§ Work task
Please write out the data exactly, line by line.

§ Provided data
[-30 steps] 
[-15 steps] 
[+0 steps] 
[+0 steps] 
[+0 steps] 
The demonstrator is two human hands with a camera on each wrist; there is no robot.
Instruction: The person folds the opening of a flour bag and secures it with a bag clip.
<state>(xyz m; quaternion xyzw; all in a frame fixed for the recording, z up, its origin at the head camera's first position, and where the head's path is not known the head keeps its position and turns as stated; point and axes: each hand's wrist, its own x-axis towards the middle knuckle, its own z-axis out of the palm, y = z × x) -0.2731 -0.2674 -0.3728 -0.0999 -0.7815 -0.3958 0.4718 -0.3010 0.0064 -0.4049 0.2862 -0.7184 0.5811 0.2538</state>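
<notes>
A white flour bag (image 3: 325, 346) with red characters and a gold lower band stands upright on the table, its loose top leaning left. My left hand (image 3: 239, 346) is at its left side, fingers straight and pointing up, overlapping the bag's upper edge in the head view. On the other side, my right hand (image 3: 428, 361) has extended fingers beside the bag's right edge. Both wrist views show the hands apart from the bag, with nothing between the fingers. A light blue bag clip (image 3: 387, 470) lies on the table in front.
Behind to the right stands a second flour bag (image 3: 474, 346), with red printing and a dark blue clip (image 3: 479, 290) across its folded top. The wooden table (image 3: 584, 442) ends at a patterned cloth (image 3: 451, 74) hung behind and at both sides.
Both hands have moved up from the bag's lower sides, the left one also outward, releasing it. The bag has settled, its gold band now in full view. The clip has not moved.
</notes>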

§ Task answer
[-30 steps] 
[-15 steps] 
[+0 steps] 
[+0 steps] 
[+0 steps] 
The demonstrator is two human hands with a camera on each wrist; there is no robot.
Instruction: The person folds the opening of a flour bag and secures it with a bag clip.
<state>(xyz m; quaternion xyzw; all in a frame fixed for the recording, z up, its origin at the head camera's first position, and where the head's path is not known the head keeps its position and turns as stated; point and axes: each hand's wrist, its own x-axis towards the middle knuckle, its own z-axis out of the palm, y = z × x) -0.2731 -0.2674 -0.3728 -0.0999 -0.7815 -0.3958 0.4718 -0.3010 0.0064 -0.4049 0.2862 -0.7184 0.5811 0.2538</state>
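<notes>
A white flour bag (image 3: 325, 346) with red characters and a gold lower band stands upright on the table, its loose top leaning left. My left hand (image 3: 239, 346) is at its left side, fingers straight and pointing up, overlapping the bag's upper edge in the head view. On the other side, my right hand (image 3: 428, 361) has extended fingers beside the bag's right edge. Both wrist views show the hands apart from the bag, with nothing between the fingers. A light blue bag clip (image 3: 387, 470) lies on the table in front.
Behind to the right stands a second flour bag (image 3: 474, 346), with red printing and a dark blue clip (image 3: 479, 290) across its folded top. The wooden table (image 3: 584, 442) ends at a patterned cloth (image 3: 451, 74) hung behind and at both sides.
Both hands have moved up from the bag's lower sides, the left one also outward, releasing it. The bag has settled, its gold band now in full view. The clip has not moved.
</notes>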

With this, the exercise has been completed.